In January 2021 a report into the Mother and Baby homes was released in Ireland. This sparked discussions about the accessibility of public records to people who were adopted from these homes. This report also ignited a huge amount of fear, anger and frustration among those affected and the wider public. Be that as it may, one’s human right to (both) their own public records and their ancestral public records is a basic right which is still being denied to so many.
“In all of us there is a hunger, marrow-deep, to know our heritage, to know who we are and where we have come from. Without this enriching knowledge, there is a hollow yearning…….and the most disquieting loneliness. “
The American writer Alex Hayley, author of Roots, wrote these words when speaking about the intangible connection between us and our heritage. It’s a powerful quote and encapsulates the desire to know who our ancestors were.
The need to know who your “people” are and where they are from is an obsession in Ireland. We’ve all had those conversations with a stranger or an acquaintance where you’re put through a gauntlet of questions about your relations and extended relations and so on. It’s a wonderfully nosey trait we have that isn’t obnoxious as some might think, but simply inquisitive. It stems from the hope that if we talk long enough about each other we might find out that we know the same people, or even better, be related! It’s the intention to find something in common with one another, and how wonderful a motivation is that.
The majority of Irish people take all of this for granted. We have a good idea about where we are from, who are parents are, who our grandparents are. We know, for the most part, where our Irish family hail from.
Working in the Irish ancestry and family research industry, we see the passion people of Irish descent have for finding where their Irish ancestry comes from. Where were my Irish grandparents from? Where were they born? How many siblings did they have? These are questions we deal with every day. Fortunately, we can help most people to answer these questions and, in so doing, we open up their world to their family’s past.
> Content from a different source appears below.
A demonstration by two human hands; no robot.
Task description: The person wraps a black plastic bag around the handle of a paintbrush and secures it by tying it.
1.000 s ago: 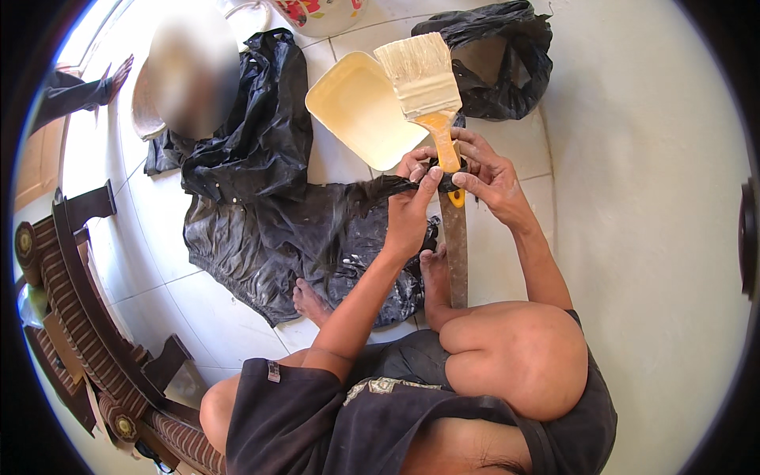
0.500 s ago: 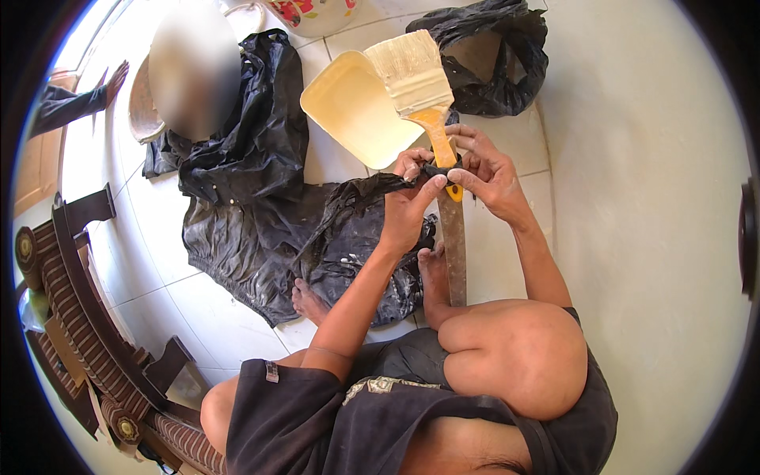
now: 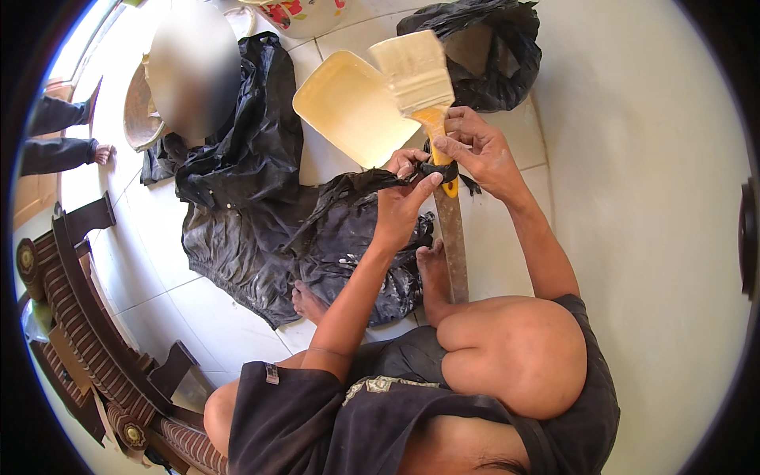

We have helped a client from Punxsutawney, Pennsylvania find their Irish grandparents birth record and then subsequently helped them acquire Irish citizenship through their grandparents. Within 10 months this US citizen went from not knowing his Irish ancestry in any great detail, to discovering his relatives and becoming an Irish citizen. Yet there are men and women in Ireland (and other parts of the world) who cannot even access their own birth certificate.
The freedom to find out about our past and who we are is something that is cruelly denied to many.
There are over 60,000 adoption files which are being held by private adoption agencies, the state in the form of the HSE as well as the various Church organisations. While my company can access thousands of Irish records on behalf of Irish descendants from the other side of the globe, there are thousands of men and women in Ireland alone, who were born and raised here, who cannot access a basic birth record. Their birth records would help them find out a little bit more about who they are.
According to the UN Convention on the Rights of the Child, a child is entitled to be allowed to access the information necessary to know their personal identity. So why is this being denied to thousands who were adopted in (and from) Ireland?
It would be wrong to simply say we need to open the adoption files to those that want to access them without acknowledging the painful personal situation for many of the biological parents, namely the mothers of these children. There are thousands of women who still live in the dark when it comes to their past. They were made feel ashamed that they were having a child outside of wedlock and made feel ashamed about what had happened to them and so would prefer to leave that in the past. A letter from a woman to a social worker who was working with the Commission of Investigation into the Mother and Baby Homes reveals the fear she has about opening up these records to the adopted children:
“I am writing this in a secret place so as no one will see me. I implore you and beg you now not to get in touch with (name of husband) he doesn’t know about this as I could not tell him. He was in England at the time and I went through it on my own. I could not tell anyone then, I can’t tell anyone now. I am going through this on my own now. I was promised that no contact would be made. I am in a terrible dark place with no way out. This is putting me over the edge.”
This is a poignant example of how this entire issue is so very complex and painful in various ways. However, we simply cannot keep moving sideways on this issue by acknowledging each and every person’s difficult personal circumstance. I will reiterate my message- it is a basic human right for one to have the choice to explore their heritage from birth. Therefore, side-stepping this most crucial issue will never allow for progress. Can we deny an Irish man or woman today the right to simply know who they are, when they were born and who their parents are?
We should stress that accessing a birth record does not subsequently entitle somebody to create a relationship with their biological parents or their extended family. Some people simply want to leave the past in the past and this does need to be respected. However does a biological parent, the state or a church organisation have the right to withhold one’s true identity (a simple birth record) from another person?
Our work in family research has highlighted this often cruel issue. We are denying these people a right that the vast majority of us simply take for granted.